_INSTRUCTIONS TO FOLLOW_
Copy the data below exactly. Any pictures in it should be omitted.

START COLLECTED MATERIAL

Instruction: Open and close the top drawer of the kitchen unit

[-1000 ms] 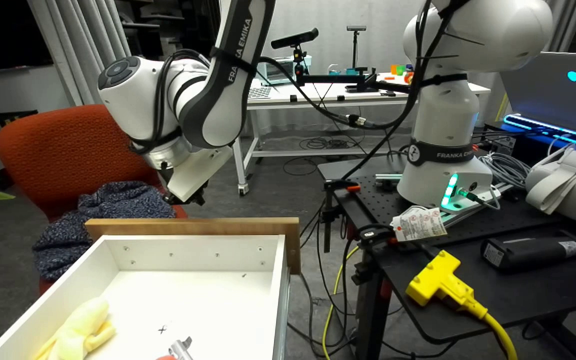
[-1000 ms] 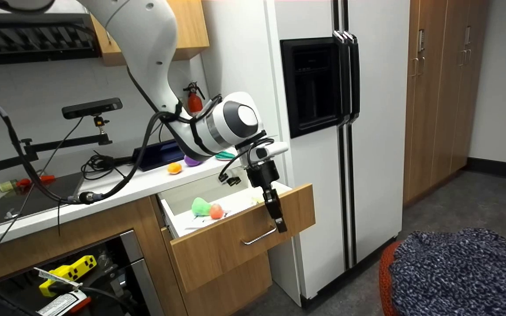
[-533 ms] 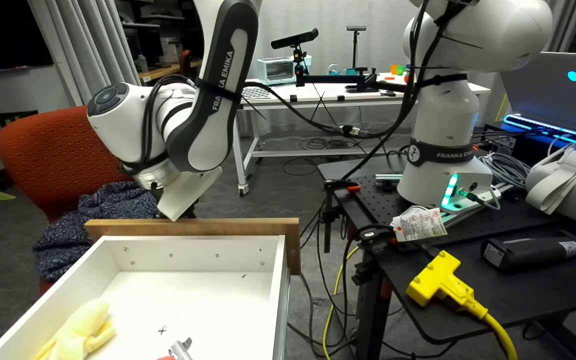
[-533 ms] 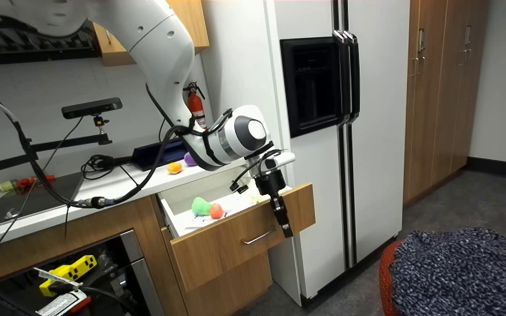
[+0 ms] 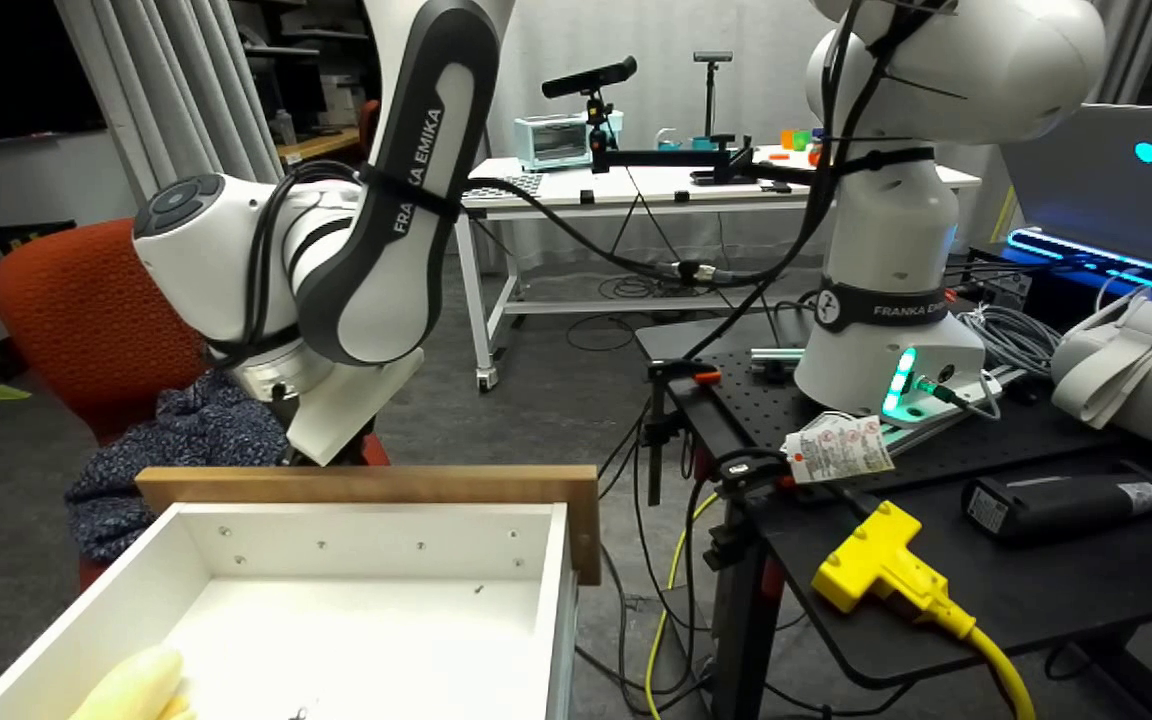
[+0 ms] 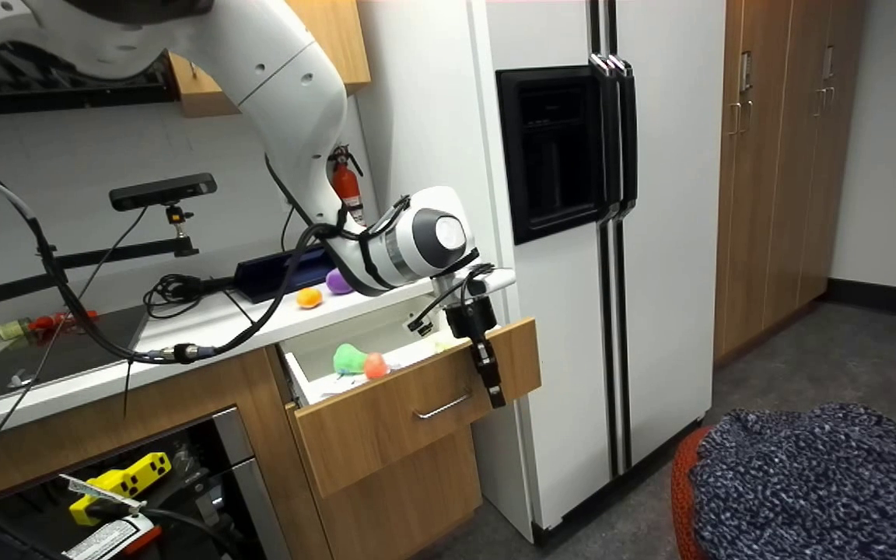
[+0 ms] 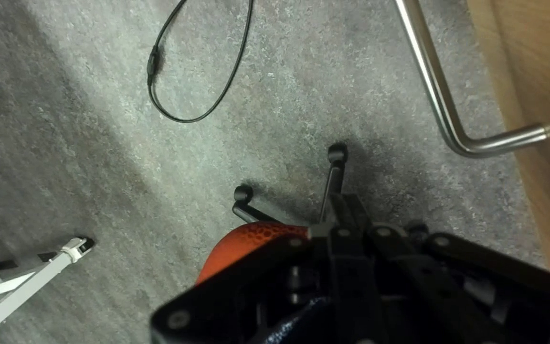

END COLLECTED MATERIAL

_ANSWER SPACE_
Instruction: Open and close the top drawer of the kitchen unit

[-1000 ms] 
[-1000 ms] 
[-533 ms] 
[-533 ms] 
[+0 ms] 
[+0 ms] 
[+0 ms] 

The exercise was answered completely.